This invention relates generally to a sootblower device for directing a fluid spray against a heat exchanger surface and particularly to such a device providing improvements in the uniformity of the cleaning effect provided.
Cleaning highly heated surfaces, such as the heat exchange surfaces of a boiler, furnace or the like, has commonly been performed by devices generally known as sootblowers. Sootblowers typically employ water, steam, air, or a combination thereof, as a blowing medium which is directed through a nozzle against encrustations of slag, ash, scale, and/or other fouling materials which become deposited on the heat exchange surfaces. Sootblowers of the retracting variety employ a lance tube which is advanced into the boiler through a wall port and have one or more nozzles through which the cleaning medium is discharged.
It has long been known that water in liquid form, either used alone or in combination with a gaseous blowing medium, increases the ease with which the encrustations are dislodged. The effectiveness of water in dislodging the encrustations results from a thermal shock effect coupled with mechanical impact. The thermal shock shrinks and embriddles the encrustations resulting in a fracturing of the encrustations so that they become dislodged and fall away because of the mechanical impact.
Unfortunately, to obtain sufficient cleaning in accordance with the water spray process mentioned above, the danger of overstressing the hot surfaces is present. In fact, rapid deterioration of the heat exchange surfaces as a result of the thermal shock has been seen. The problem of heat exchange surface deterioration has been particularly severe in connection with cleaning the rigidly held tube bundles of large scale boilers. Being rigidly held, the tubes cannot readily distort in response to the temperature induced shrinkage and expansion occurring during a cleaning cycle. Difficulties are present in an effort to produce adequate cleaning performance while avoiding thermal overstressing since the surfaces to be cleaned are of varying distances from the nozzle and therefore a varying speed of jet progression across the heat exchanger surfaces occurs. Areas of slow progression may receive excessive thermal shock whereas areas of fast progression may not be provided an adequate cleaning effect.
Another significant consideration in sootblower operations is the cost effectiveness of operation. Sootblowers have a significant power requirement for operation, use a large quantity of cleaning medium, and place a thermal load on the boiler.
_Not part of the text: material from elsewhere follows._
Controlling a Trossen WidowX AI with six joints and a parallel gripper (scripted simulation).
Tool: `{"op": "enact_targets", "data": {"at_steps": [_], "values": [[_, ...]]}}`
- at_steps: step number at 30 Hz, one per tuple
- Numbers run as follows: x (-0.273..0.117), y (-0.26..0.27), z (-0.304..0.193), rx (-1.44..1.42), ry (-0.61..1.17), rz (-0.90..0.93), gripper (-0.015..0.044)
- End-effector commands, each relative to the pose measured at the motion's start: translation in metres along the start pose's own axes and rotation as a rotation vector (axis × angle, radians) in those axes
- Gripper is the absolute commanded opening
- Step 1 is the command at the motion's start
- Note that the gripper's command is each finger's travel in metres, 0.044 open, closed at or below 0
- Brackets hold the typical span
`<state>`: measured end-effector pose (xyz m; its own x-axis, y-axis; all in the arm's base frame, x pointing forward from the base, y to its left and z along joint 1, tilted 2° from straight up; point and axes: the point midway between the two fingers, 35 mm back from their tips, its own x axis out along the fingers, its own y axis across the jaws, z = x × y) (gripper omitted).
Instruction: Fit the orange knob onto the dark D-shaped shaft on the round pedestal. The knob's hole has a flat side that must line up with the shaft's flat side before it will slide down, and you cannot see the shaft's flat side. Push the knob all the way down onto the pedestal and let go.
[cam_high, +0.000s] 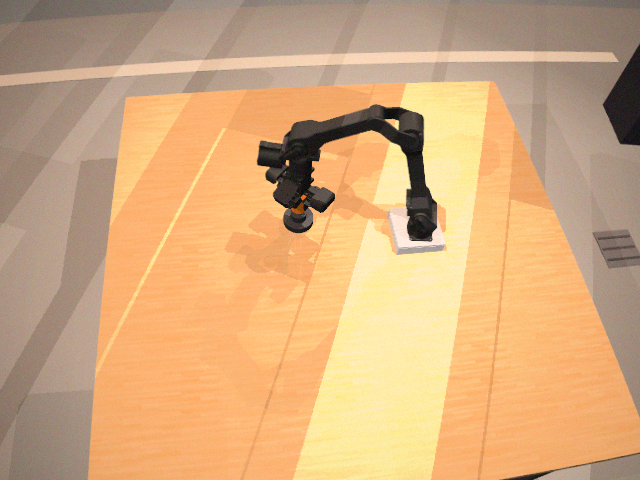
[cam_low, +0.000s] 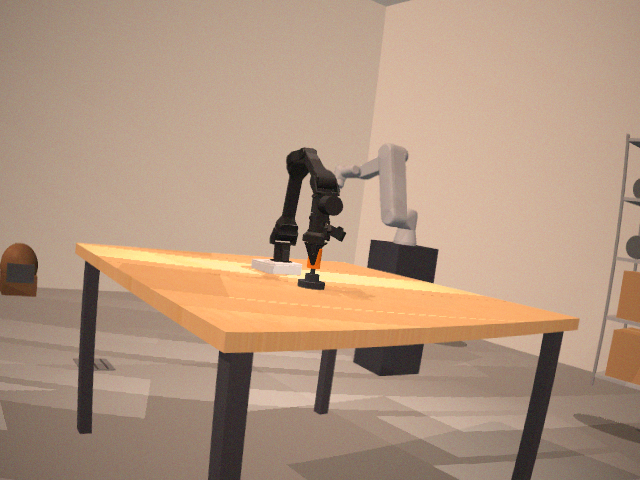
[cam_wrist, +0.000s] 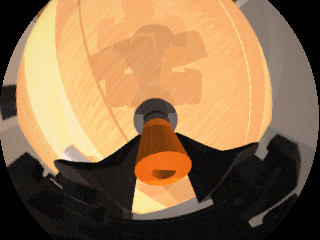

One method previously used in an attempt to control the induced thermal shock and provide for efficient sootblower operation, involved throttling the blowing medium. The blowing medium was throttled in a manner such that the amount of blowing medium striking the different surfaces of the heat exchanger would remain substantially constant. For example, when cleaning the wall through which a retractable sootblower lance is inserted and rotated, the jet of the blowing medium, when projected back toward the wall, traces an increasing diameter spiral path as the extended length of the lance increases. To maintain the amount of blowing medium striking the different surfaces of the wall substantially the same, the flow rate of the blowing medium can be reduced when the blowing medium is discharged against surfaces close to the lance and increased as the blowing medium was discharged against surfaces farther away from the lance. By varying the rate of discharge, the total quantity of blowing medium striking incremental areas can be maintained constant. This approach, however, has the disadvantage that the jet velocity decreases with flow rate through the lance nozzle. This decreased jet velocity has been found to degrade cleaning performance by reducing the mechanical impact force, which coupled with thermal shock, cleans the heat exchange surfaces.
Another approach toward providing a more uniform cleaning effect is to provide a control mechanism for a wall blower that varies the rotational and translational speed of the lance during the cleaning cycle of a retractable sootblower. If a constant motor speed is utilized, the angular rate of rotation will be constant and the rate of travel of the jet's impingement point, with respect to the wall surface, will be slower in the smaller diameters of the spiral, e.g. where the nozzle is close to the wall, and will be fastest where the spiral diameters are greatest and the lance is near full insertion. By decreasing the speed of the motor, it is possible to maintain relatively constant jet progression over the entire course of the spiral by decreasing the rate of rotation of the lance as the jet impinges against the wall in those spiral areas of larger diameter. Thus, the rate of rotation of the lance is solely a function of the extension distance of the lance or nozzle into the boiler. The assignees of this invention, the Babcock & Wilcox Company, have been granted U.S. Pat. No. 3,782,336 (and reissue thereof Re. 32,517) encompassing such a wall cleaning sootblower.
A drawback of the above approach is that it is limited in its applicability. The method works satisfactorily for a wall blower where the surface to be cleaned is generally perpendicular to the insertion axis of the lance. However, the result is unsatisfactory when the surfaces to be cleaned are not oriented such that the jet progression rate is a simple function of the lance extension distance.